7. There could be no doubt regarding the age of the prosecutrix in view of the depositions of the aforesaid witnesses on this issue and we do not see any cogent reason to interfere with the said findings of fact recorded by the courts below. As per the evidence given by her mother Satya(PW 3) and father Jagdish (PW 6), it is clear that her parents got married only 20 years prior to the date of incident. The prosecutrix had two elder sisters. Eldest sister Mithlesh was born one and a half years after the marriage of her parents and Sunita was 1= years younger to Mithlesh. Prosecutrix Geeta is younger to Sunita by about one and a half years. So on the date of incident, the age of the prosecutrix was less than 16 years. There could be no reason to disbelieve the said witnesses. Being parents of the prosicutrix, they could be the most natural and reliable witnesses on this point. Dr. Rajesh Gupta (PW2) examined the prosecutrix radiologically and opined that her age could be between 14 and 17= years as on 17.11.1987. Thus, on this issue, we have no reason to interfere with the concurrent finding of fact by the Courts below.

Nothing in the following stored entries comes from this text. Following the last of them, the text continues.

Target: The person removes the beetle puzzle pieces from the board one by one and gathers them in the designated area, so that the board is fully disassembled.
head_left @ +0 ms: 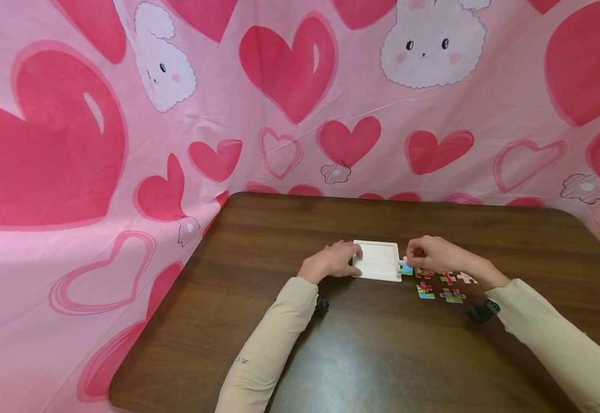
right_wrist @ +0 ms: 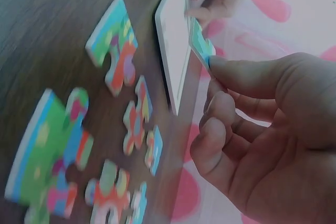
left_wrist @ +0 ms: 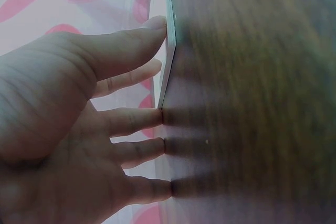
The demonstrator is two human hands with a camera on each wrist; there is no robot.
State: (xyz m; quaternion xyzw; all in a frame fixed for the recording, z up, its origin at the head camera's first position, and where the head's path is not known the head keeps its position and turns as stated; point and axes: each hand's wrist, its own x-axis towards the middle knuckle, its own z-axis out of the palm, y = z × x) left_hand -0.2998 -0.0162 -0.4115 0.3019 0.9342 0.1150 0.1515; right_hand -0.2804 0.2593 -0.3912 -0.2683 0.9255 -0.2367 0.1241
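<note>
A shallow white puzzle tray [head_left: 380, 261] lies on the table, its inside bare. My left hand [head_left: 337, 259] rests at its left side with spread fingers. In the left wrist view the thumb touches the tray's edge [left_wrist: 171, 40] and the lower fingertips touch the tabletop. My right hand [head_left: 435, 254] pinches a green and blue jigsaw piece [right_wrist: 199, 44] between thumb and forefinger, raised near the tray's right edge. Several colourful jigsaw pieces lie loose beneath and beside that hand, among them a green-edged one [head_left: 425, 290] and a wider one [head_left: 452, 295].
The brown wooden table [head_left: 382, 350] spreads around the tray and pieces. Behind it and at the left hangs a pink cloth [head_left: 289, 143] with hearts and rabbits. A dark wrist device [head_left: 483, 311] sits under the right wrist.
</note>
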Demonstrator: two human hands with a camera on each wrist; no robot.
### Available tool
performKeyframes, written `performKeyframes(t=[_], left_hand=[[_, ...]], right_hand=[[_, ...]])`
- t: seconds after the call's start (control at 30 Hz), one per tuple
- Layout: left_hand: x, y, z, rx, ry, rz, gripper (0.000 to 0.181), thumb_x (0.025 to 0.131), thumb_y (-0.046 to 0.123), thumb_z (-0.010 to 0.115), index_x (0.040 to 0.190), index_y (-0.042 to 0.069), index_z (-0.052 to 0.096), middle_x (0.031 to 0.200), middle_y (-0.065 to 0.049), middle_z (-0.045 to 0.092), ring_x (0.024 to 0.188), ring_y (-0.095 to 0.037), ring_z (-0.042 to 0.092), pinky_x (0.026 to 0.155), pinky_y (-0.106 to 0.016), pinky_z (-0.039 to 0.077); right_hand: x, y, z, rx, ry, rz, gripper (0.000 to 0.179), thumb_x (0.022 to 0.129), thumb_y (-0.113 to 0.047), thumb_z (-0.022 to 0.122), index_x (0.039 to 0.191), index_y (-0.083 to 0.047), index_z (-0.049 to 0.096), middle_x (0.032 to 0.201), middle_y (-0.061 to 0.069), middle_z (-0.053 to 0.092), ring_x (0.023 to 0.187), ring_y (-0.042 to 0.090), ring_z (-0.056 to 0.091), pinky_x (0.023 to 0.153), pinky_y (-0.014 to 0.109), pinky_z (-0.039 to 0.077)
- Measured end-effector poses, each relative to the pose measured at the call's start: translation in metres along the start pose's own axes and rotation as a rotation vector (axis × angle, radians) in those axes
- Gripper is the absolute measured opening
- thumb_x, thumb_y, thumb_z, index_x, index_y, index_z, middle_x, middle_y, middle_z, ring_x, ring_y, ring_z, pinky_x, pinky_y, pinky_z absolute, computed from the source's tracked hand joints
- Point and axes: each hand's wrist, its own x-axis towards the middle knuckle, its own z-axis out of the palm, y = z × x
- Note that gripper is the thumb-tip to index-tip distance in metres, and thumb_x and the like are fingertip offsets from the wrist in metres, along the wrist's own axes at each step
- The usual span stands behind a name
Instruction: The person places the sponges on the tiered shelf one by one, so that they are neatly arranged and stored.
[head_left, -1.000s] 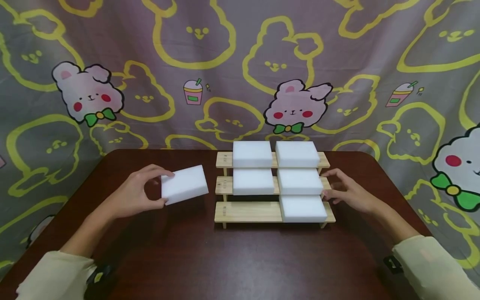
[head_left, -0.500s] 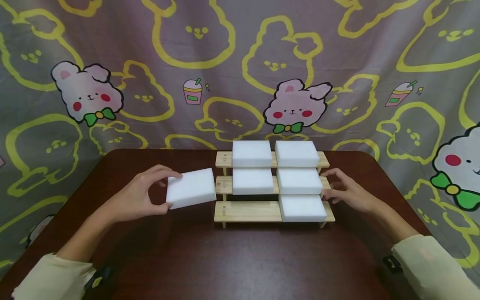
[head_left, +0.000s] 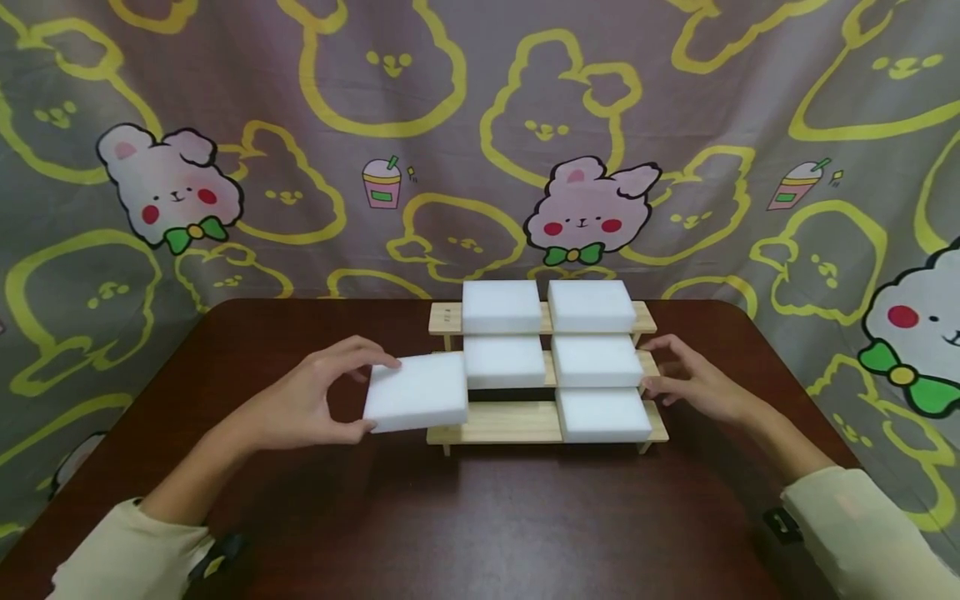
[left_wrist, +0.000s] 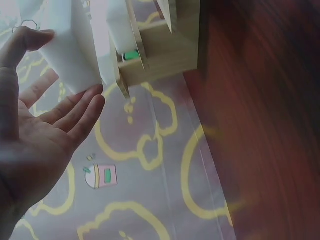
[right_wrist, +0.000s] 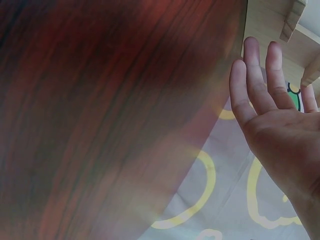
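In the head view, my left hand pinches a white foam block by its left end, fingers on the far side and thumb on the near side. The block is held up, slightly tilted, in front of the left ends of the wooden three-tier rack. In the left wrist view the foam block sits between thumb and fingertips. My right hand pinches the right end of the rack's middle tier between thumb and index finger; the right wrist view shows the other fingers extended, the thumb out of sight.
Two white foam blocks lie on the top tier, among them the left one, and two on the middle tier. One block lies at the bottom tier's right. The rack stands on a dark wooden table before a patterned curtain.
My left hand has carried the foam block to the right and slightly nearer, so that it now overlaps the rack's left side in the head view. The right hand keeps its place.
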Motion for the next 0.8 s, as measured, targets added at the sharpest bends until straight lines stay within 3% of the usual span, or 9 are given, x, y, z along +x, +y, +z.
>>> performKeyframes(t=[0.33,0.8], left_hand=[[0.010,0.014,0.016,-0.003,-0.071,0.063,0.059,0.075,0.020,0.092,0.128,0.019,0.066,0.129,0.003,0.061,0.114,-0.018,0.058,0.095,-0.044,0.055],[0.024,0.023,0.037,-0.076,-0.096,0.140,0.055,0.076,0.017,0.091,0.126,0.015,0.067,0.130,-0.001,0.060,0.115,-0.018,0.058,0.093,-0.038,0.056]], right_hand=[[0.000,-0.001,0.000,-0.004,0.003,0.018,0.054,0.100,-0.014,0.066,0.143,-0.001,0.034,0.117,0.023,0.063,0.095,0.023,0.069,0.074,0.042,0.058],[0.000,-0.001,0.000,0.001,-0.001,0.026,0.055,0.101,-0.014,0.066,0.143,-0.001,0.033,0.118,0.023,0.063,0.095,0.024,0.069,0.075,0.043,0.058]])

8. It was a case of taking the prosecutrix away fraudulently and subjecting her to rape by the appellant and forcing her to indulge in flesh trade by coercion. Deposition of the prosecutrix herself unfolds the facts. Prosecutrix remained for about one and a half years in Jaipur and reasons for which she could not come back or inform her parents, stand well explained by the prosecutrix that she had been given threat by the appellant that the dead body of some other girl had been identified by her parents to be of the prosecutrix and thus if she went back, her parents would be in difficulty. She had been living under a constant threat and could not muster the courage to inform any person.
9. Grounds taken in the appeal are not worth acceptance. It has been urged that there was inordinate delay in lodging the FIR. The delay was bound to occur as the FIR was filed after return of the prosecutrix from Jaipur after one and a half years remaining under the ordain of the accused/appellant. An FIR had been lodged just after disappearance of the prosecutrix on 5.6.1986 but the said case stood closed.
10. The issue of not having physical injury marks of any nature on the body of the prosecutrix is irrelevant and not worth taking into consideration for the simple reason that the accused had raped the prosecutrix immediately after taking her away to Jaipur. She was examined after one and a half years from the date of abduction and rape. She had been forced to indulge in prostitution during this period. Therefore, the prosecutrix had become habitual to sexual intercourse. In such a fact-situation, question of having any physical injury marks would not arise.
11. Undoubtedly, the prosecutrix had been taken away from the lawful custody of her parents by the appellant Fateh Chand to the place of his mother-in-law at Jaipur and she had been subjected to rape by him and was coerced to indulge in prostitution. Thus, the case certainly boarded on trafficking of women. There had been intervening factors specially the recovery of the dead body identified to be that of the prosicutrix had stalled the immediate search of the prosecutrix and thus, no attempt was made to trace her out. She had been taken deceitfully. As she had remained under the constant threat and coercion, she could not share her agony to any person who could help her. Thus, there is nothing on record to show that prosecution could not prove the case against the appellant beyond reasonable doubt for the offences punishable under Section 366/376 IPC.
12. In view of the above, we do not see any merit in this appeal and the same is, accordingly, dismissed. Appellant is on bail. His bail bonds and surety bonds stand cancelled. He be taken into custody forthwith to undergo the remaining part of the sentence.